Bagaimana tidak, dalam video berdurasi kurang lebih satu menit itu Anies tidak hanya memberikan ucapan hari ibu, dia juga mengajak ibu-ibu di seluruh Indonesia terutama untuk membimbing anak-anaknya agar tidak menjadi pribadi yang korup. Tak ketinggalan, dia juga menjelaskan mengenai bahaya korupsi dan perlunya untuk ditinggalkan.

Jika pernyataan Anies itu digunakan oleh masyarakat umum, pendakwah, influencer, atau mungkin pengamat politik, mungkin akan terlihat biasa. Namun, di sini, orang-orang—termasuk saya sendiri—menganggapnya sebagai argumentasi yang bullshit dan untuk meyakininya memerlukan tingkat husnudzan yang tinggi.
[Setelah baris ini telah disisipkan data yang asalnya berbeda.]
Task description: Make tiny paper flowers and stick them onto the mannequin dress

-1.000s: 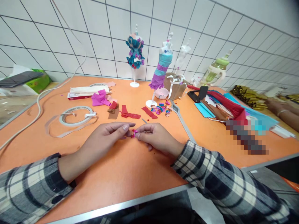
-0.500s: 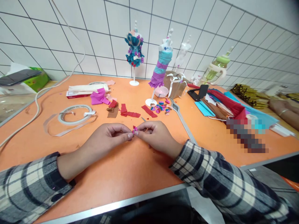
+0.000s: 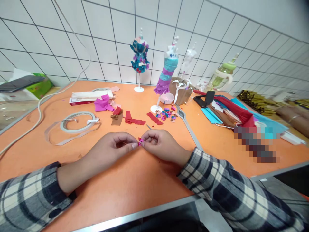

Kedudukan Anies Baswedan sebagai politisi—yang juga menjadi calon presiden—membuat pernyataan dramatis itu agak hambar. Sekalipun bumbu bahasa dan retorika yang digunakannya cukup menawan. Namun, semua orang pasti bisa menebak alasan Anies membuat video demikian. Seperti seorang anak kecil yang biasanya nakal tiba-tiba berbuat manis, pasti ada maunya. Begitu juga dengan politisi dengan segala kepentingannya.

Namun, apapun itu, sebenarnya apa yang dilakukan Anies—bagi saya—adalah cara dia menunjukkan dan membuat personal brandingnya. Anies ingin membentuk persepsi orang-orang terhadap dirinya, pastinya dengan persepsi yang positif. Dia ingin menunjukkan kepada masyarakat bahwa dia adalah capres yang berintegritas baik. Ini yang mungkin disebut Gus Gaffar Karim sebagai salah satu kebutuhan politik elektoral.

Schweiger (Pinterpolitik, 2022) menyebut bahwa kandidat yang  selalu memberi kesan dan sering diperbincangkan sangat memiliki peluang besar untuk menang dalam sebuah kontestasi. Publik akan selalu menaruh perhatian dengan pencitraan-pencitraan yang dilakukan (meskipun mungkin terkesan negatif).

Inilah yang disebut sebagai strategi Top of Mind Awareness. Jika dianalogikan dalam praktik ekonomi, strategi ini seperti Brand Awareness. Brand yang sebenarnya biasa-biasa saja namun selalu diiklankan akan menjadi brand yang akan muncul pertama kali di pikiran untuk dipilih. Inilah strategi jitu Anies untuk mendapatkan suara, entah berhasil atau tidak.